* _Exercise aim_
From the entries that follow, extract each line holding the string "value".

* _Exercise data_
== == ==

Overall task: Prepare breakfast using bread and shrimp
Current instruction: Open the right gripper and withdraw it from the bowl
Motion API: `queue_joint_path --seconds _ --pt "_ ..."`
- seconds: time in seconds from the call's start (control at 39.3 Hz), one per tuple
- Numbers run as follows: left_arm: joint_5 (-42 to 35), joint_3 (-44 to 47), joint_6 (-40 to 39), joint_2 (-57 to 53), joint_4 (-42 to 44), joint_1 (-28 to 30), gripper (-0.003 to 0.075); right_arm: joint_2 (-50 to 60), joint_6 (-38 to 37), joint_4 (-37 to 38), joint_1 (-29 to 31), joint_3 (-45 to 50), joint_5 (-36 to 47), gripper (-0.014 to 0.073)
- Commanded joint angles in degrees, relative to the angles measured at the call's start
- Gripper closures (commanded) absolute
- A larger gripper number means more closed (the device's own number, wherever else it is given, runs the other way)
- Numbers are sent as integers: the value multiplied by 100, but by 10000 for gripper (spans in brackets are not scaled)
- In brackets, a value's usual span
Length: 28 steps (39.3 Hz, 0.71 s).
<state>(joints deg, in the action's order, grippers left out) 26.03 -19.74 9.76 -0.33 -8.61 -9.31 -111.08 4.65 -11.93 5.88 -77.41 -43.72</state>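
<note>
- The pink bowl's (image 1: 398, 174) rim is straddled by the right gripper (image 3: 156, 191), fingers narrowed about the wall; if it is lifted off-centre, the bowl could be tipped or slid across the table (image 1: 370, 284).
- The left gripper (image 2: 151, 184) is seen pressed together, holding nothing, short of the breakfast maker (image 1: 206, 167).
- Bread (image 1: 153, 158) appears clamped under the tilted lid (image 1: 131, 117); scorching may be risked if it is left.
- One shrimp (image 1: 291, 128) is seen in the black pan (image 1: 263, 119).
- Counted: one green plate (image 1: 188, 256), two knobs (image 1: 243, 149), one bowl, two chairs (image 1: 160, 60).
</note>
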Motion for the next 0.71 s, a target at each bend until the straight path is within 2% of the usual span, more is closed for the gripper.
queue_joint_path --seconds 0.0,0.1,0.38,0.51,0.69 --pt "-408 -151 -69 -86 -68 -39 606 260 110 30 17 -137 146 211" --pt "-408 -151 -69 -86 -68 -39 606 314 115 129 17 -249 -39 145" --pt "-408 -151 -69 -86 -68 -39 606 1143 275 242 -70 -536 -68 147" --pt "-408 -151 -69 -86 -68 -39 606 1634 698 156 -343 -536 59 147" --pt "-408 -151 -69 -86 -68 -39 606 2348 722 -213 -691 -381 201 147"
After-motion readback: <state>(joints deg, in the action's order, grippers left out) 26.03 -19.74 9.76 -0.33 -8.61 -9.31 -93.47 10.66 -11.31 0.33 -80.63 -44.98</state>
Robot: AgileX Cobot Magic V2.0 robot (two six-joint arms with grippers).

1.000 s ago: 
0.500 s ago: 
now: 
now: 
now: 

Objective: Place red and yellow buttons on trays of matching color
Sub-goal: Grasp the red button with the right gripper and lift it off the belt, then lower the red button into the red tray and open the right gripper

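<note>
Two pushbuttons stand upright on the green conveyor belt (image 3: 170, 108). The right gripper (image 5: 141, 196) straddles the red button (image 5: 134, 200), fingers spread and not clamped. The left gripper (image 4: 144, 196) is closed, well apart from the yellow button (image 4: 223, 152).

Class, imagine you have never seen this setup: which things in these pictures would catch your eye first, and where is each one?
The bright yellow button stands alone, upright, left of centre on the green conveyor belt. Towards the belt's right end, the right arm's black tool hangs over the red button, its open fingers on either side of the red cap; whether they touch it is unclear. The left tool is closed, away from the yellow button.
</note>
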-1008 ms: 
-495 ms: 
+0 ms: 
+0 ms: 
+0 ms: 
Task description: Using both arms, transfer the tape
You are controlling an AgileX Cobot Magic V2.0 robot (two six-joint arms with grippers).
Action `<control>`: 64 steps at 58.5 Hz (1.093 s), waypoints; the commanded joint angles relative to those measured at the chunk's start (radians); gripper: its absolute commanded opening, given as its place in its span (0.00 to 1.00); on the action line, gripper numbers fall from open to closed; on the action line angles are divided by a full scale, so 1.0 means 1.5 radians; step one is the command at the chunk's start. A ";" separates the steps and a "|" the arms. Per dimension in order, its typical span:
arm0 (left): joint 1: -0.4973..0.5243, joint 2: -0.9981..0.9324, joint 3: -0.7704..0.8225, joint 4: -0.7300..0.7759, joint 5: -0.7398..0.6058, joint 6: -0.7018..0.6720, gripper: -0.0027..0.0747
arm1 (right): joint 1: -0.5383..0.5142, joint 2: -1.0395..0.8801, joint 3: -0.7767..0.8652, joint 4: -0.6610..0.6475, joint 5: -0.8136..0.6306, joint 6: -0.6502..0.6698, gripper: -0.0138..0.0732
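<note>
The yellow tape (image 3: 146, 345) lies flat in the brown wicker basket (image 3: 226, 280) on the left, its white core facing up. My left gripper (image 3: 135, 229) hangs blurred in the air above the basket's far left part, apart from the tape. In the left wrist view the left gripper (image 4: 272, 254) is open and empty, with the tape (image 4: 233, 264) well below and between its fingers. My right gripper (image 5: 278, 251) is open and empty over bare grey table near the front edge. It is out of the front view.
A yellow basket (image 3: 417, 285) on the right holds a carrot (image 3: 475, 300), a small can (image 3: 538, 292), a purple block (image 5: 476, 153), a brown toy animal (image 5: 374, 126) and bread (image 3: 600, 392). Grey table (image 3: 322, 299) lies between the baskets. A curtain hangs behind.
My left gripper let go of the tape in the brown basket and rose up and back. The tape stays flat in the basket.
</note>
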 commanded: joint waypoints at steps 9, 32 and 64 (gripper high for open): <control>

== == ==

* _Written solution_
- Numbers are sent as integers: the value multiplied by 100, but by 10000 for gripper (spans in brackets are not scaled)
- In brackets, a value's usual span

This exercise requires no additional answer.